___ SOURCE MATERIAL ___
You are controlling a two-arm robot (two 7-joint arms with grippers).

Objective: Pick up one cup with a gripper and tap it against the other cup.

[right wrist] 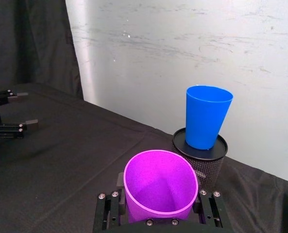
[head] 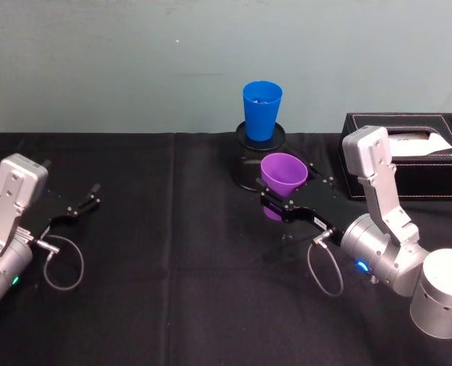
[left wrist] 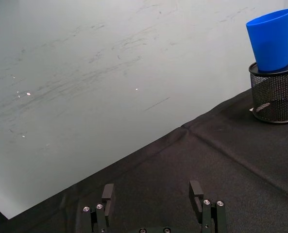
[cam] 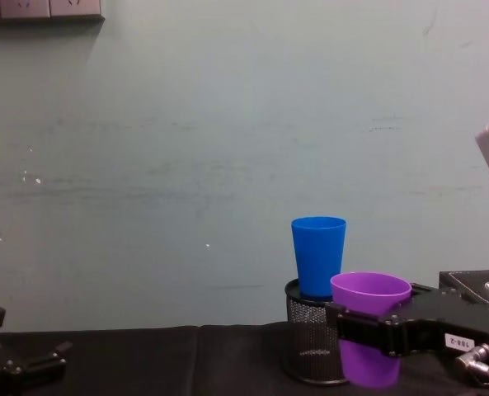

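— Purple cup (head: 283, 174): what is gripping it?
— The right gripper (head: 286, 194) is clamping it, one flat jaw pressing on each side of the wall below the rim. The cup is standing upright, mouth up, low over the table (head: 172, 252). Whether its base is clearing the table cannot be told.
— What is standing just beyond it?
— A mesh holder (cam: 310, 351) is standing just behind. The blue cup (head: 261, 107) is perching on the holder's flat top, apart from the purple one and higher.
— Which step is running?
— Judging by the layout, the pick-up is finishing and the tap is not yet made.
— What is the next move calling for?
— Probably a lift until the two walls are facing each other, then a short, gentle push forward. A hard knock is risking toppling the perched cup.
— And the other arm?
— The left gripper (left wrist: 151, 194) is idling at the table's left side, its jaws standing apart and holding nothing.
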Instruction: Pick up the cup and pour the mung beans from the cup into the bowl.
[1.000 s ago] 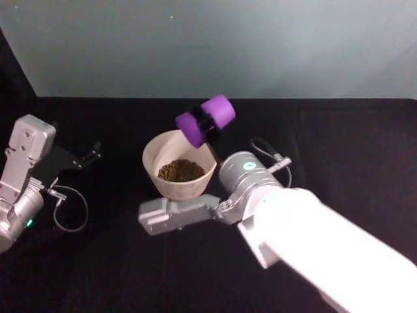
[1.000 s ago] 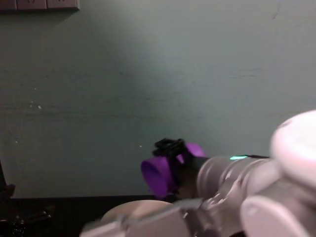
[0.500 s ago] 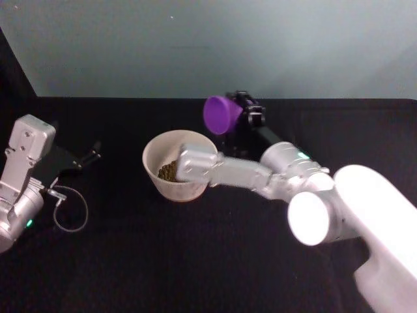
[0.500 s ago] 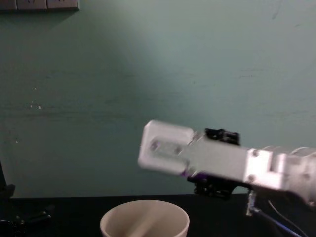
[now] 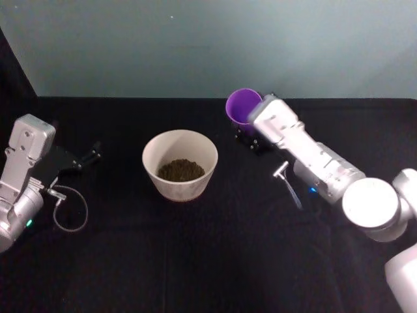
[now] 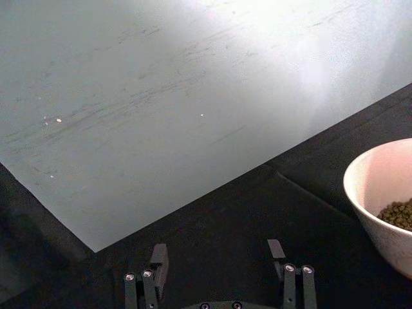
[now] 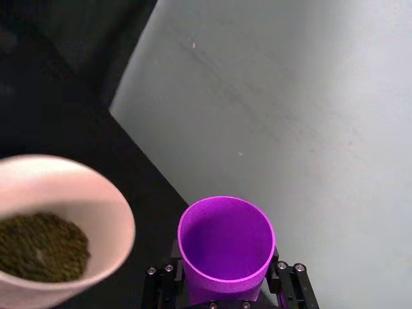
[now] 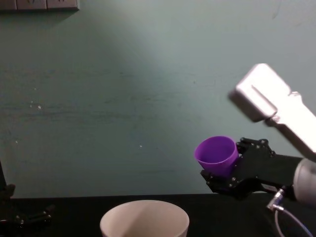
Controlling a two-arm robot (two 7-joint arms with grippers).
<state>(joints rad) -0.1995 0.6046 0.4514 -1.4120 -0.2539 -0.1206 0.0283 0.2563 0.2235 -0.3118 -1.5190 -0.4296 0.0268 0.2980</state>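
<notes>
On the far left, the robot's left arm is resting idle at the edge of the dark surface (image 5: 195, 261), its left hand (image 6: 219, 273) pointing toward the back wall with the two fingers spread wide and nothing between them. A thin loop of cable (image 5: 68, 212) is lying on the surface beside it.

Toward the middle, the bowl (image 5: 179, 163) is sitting upright on the surface, cream-coloured and wide, with a small mound of mung beans (image 5: 180, 171) pooling in its bottom.

To the right of the bowl and a little farther back, the right arm is reaching forward and inward from the right edge. The right hand (image 7: 225, 280) is gripping the cup (image 5: 243, 106) around its lower body, one finger on each side. The cup is held in the air with its mouth facing up and tipped slightly toward the bowl (its purple inside is looking empty in the wrist view), so the pouring appears done.

The main risk from here is in setting the cup down. The grip is low on a smooth, tapered wall, so the cup could slip or twist if the arm swings quickly. If the hand is letting go while the cup is tilted or above the surface, the cup could topple and roll. A low sweep to the left could also knock the bowl and spill the beans.
</notes>
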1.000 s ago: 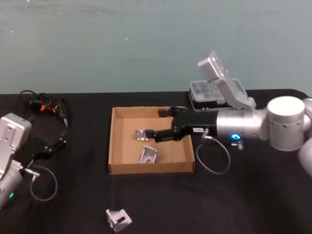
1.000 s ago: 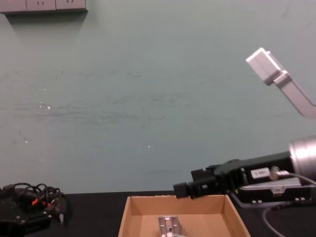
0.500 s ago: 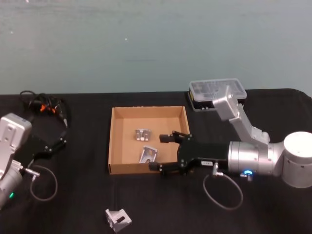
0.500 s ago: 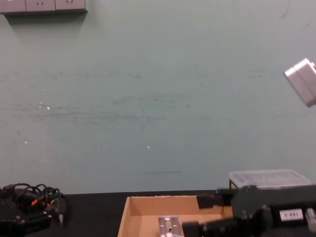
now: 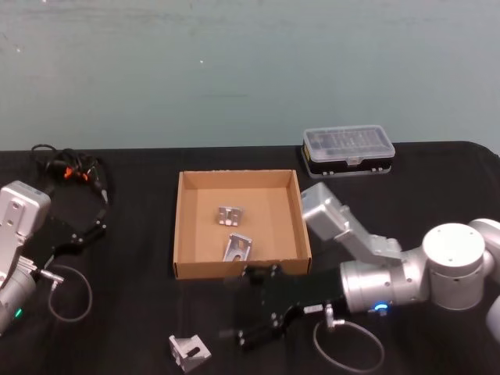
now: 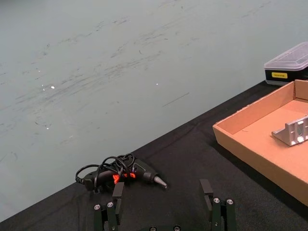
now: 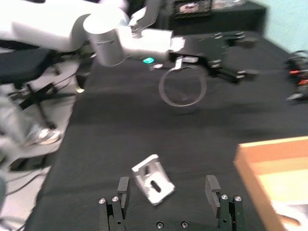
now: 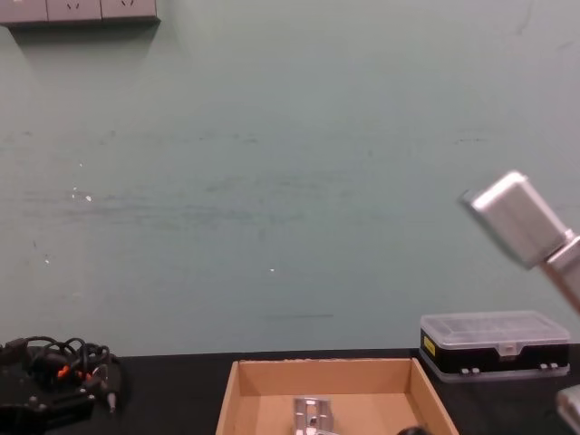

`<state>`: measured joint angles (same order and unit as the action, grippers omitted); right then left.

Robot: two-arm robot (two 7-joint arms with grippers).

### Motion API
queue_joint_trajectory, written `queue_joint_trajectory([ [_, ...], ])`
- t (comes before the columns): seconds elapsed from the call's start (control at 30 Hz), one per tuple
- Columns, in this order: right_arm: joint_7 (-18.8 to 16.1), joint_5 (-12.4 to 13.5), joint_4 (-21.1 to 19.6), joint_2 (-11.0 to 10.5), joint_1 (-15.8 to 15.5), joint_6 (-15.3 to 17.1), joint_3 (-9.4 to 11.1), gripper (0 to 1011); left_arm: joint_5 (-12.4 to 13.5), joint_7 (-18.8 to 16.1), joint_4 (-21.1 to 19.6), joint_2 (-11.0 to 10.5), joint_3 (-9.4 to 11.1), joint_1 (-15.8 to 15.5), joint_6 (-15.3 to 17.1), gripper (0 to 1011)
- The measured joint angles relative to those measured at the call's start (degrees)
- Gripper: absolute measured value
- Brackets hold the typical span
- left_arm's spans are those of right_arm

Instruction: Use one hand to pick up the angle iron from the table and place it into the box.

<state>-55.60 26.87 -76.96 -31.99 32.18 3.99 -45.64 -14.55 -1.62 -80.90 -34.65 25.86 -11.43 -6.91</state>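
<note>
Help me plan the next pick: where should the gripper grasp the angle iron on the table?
Probably across the two side edges of the angle iron, not its sloped slotted faces, which could slip. Come from the robot's right with the open right gripper, turning the wrist slightly: it lies skewed to the fingers.

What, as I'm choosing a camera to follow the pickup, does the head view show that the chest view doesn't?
Head view adds: the right gripper, open, beside the loose angle iron on the table; the left gripper, parked at the left; a nearer angle iron lying in the box. Chest view adds: wall sockets high on the wall. Both: the box, the farther angle iron inside it, the case behind it and the cable bundle at the left.
</note>
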Motion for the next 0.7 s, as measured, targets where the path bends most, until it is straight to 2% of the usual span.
queue_joint_trajectory([
  [0.3, -4.3, -1.7, 2.84, 2.42, 3.61, 0.32, -4.93, 1002, 0.0, 0.0, 0.0, 0.0, 0.0, 0.0, 0.0, 1000],
  [0.7, -4.13, -4.17, 5.8, 5.53, 6.2, 0.29, -8.48, 1002, 0.0, 0.0, 0.0, 0.0, 0.0, 0.0, 0.0, 1000],
])
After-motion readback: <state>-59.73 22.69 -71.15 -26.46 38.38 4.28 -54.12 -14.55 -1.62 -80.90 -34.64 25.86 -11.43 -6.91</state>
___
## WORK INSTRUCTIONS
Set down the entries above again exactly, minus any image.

## OUTPUT OF THE TASK
You are controlling a two-arm robot (two 7-joint arms with grippers).

Objective: Pick up one cup with a gripper and tap it against the other cup.

[right wrist] 
[head] 
[left wrist] 
[cam] 

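— Purple cup (head: 283, 174): what is gripping it?
— The right gripper (head: 286, 194) is clamping it, one flat jaw pressing on each side of the wall below the rim. The cup is standing upright, mouth up, low over the table (head: 172, 252). Whether its base is clearing the table cannot be told.
— What is standing just beyond it?
— A mesh holder (cam: 310, 351) is standing just behind. The blue cup (head: 261, 107) is perching on the holder's flat top, apart from the purple one and higher.
— Which step is running?
— Judging by the layout, the pick-up is finishing and the tap is not yet made.
— What is the next move calling for?
— Probably a lift until the two walls are facing each other, then a short, gentle push forward. A hard knock is risking toppling the perched cup.
— And the other arm?
— The left gripper (left wrist: 151, 194) is idling at the table's left side, its jaws standing apart and holding nothing.
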Instruction: Pick up the cup and pour the mung beans from the cup into the bowl.
[1.000 s ago] 
[1.000 s ago] 
[0.500 s ago] 
[0.500 s ago] 
[now] 
[now] 
[now] 
[now] 
Controlling a two-arm robot (two 7-joint arms with grippers).
<state>(joints rad) -0.1995 0.6046 0.4514 -1.4120 -0.2539 -0.1206 0.0283 0.2563 0.2235 -0.3118 -1.5190 -0.4296 0.0268 0.2980</state>
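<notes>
On the far left, the robot's left arm is resting idle at the edge of the dark surface (image 5: 195, 261), its left hand (image 6: 219, 273) pointing toward the back wall with the two fingers spread wide and nothing between them. A thin loop of cable (image 5: 68, 212) is lying on the surface beside it.

Toward the middle, the bowl (image 5: 179, 163) is sitting upright on the surface, cream-coloured and wide, with a small mound of mung beans (image 5: 180, 171) pooling in its bottom.

To the right of the bowl and a little farther back, the right arm is reaching forward and inward from the right edge. The right hand (image 7: 225, 280) is gripping the cup (image 5: 243, 106) around its lower body, one finger on each side. The cup is held in the air with its mouth facing up and tipped slightly toward the bowl (its purple inside is looking empty in the wrist view), so the pouring appears done.

The main risk from here is in setting the cup down. The grip is low on a smooth, tapered wall, so the cup could slip or twist if the arm swings quickly. If the hand is letting go while the cup is tilted or above the surface, the cup could topple and roll. A low sweep to the left could also knock the bowl and spill the beans.
</notes>
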1.000 s ago: 
1.000 s ago: 
0.500 s ago: 
0.500 s ago: 
now: 
now: 
now: 
now: 

`<state>`: measured joint angles (same order and unit as the action, grippers omitted); right then left.

Robot: two-arm robot (two 7-joint arms with grippers).

### Motion API
queue_joint_trajectory, written `queue_joint_trajectory([ [_, ...], ])`
- t (comes before the columns): seconds elapsed from the call's start (control at 30 Hz), one per tuple
- Columns, in this order: right_arm: joint_7 (-18.8 to 16.1), joint_5 (-12.4 to 13.5), joint_4 (-21.1 to 19.6), joint_2 (-11.0 to 10.5), joint_1 (-15.8 to 15.5), joint_6 (-15.3 to 17.1), joint_3 (-9.4 to 11.1), gripper (0 to 1011); left_arm: joint_5 (-12.4 to 13.5), joint_7 (-18.8 to 16.1), joint_4 (-21.1 to 19.6), joint_2 (-11.0 to 10.5), joint_3 (-9.4 to 11.1), joint_1 (-15.8 to 15.5), joint_6 (-15.3 to 17.1), gripper (0 to 1011)
- The measured joint angles relative to those measured at the call's start (degrees)
- Gripper: absolute measured value
- Brackets hold the typical span
- left_arm's spans are those of right_arm

Instruction: Use one hand to pick up the angle iron from the table and place it into the box.

<state>-55.60 26.87 -76.96 -31.99 32.18 3.99 -45.64 -14.55 -1.62 -80.90 -34.65 25.86 -11.43 -6.91</state>
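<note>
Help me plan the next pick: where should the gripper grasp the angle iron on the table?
Probably across the two side edges of the angle iron, not its sloped slotted faces, which could slip. Come from the robot's right with the open right gripper, turning the wrist slightly: it lies skewed to the fingers.

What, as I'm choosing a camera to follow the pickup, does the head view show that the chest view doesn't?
Head view adds: the right gripper, open, beside the loose angle iron on the table; the left gripper, parked at the left; a nearer angle iron lying in the box. Chest view adds: wall sockets high on the wall. Both: the box, the farther angle iron inside it, the case behind it and the cable bundle at the left.
</note>
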Motion for the next 0.7 s, as measured, targets where the path bends most, until it is straight to 2% of the usual span.
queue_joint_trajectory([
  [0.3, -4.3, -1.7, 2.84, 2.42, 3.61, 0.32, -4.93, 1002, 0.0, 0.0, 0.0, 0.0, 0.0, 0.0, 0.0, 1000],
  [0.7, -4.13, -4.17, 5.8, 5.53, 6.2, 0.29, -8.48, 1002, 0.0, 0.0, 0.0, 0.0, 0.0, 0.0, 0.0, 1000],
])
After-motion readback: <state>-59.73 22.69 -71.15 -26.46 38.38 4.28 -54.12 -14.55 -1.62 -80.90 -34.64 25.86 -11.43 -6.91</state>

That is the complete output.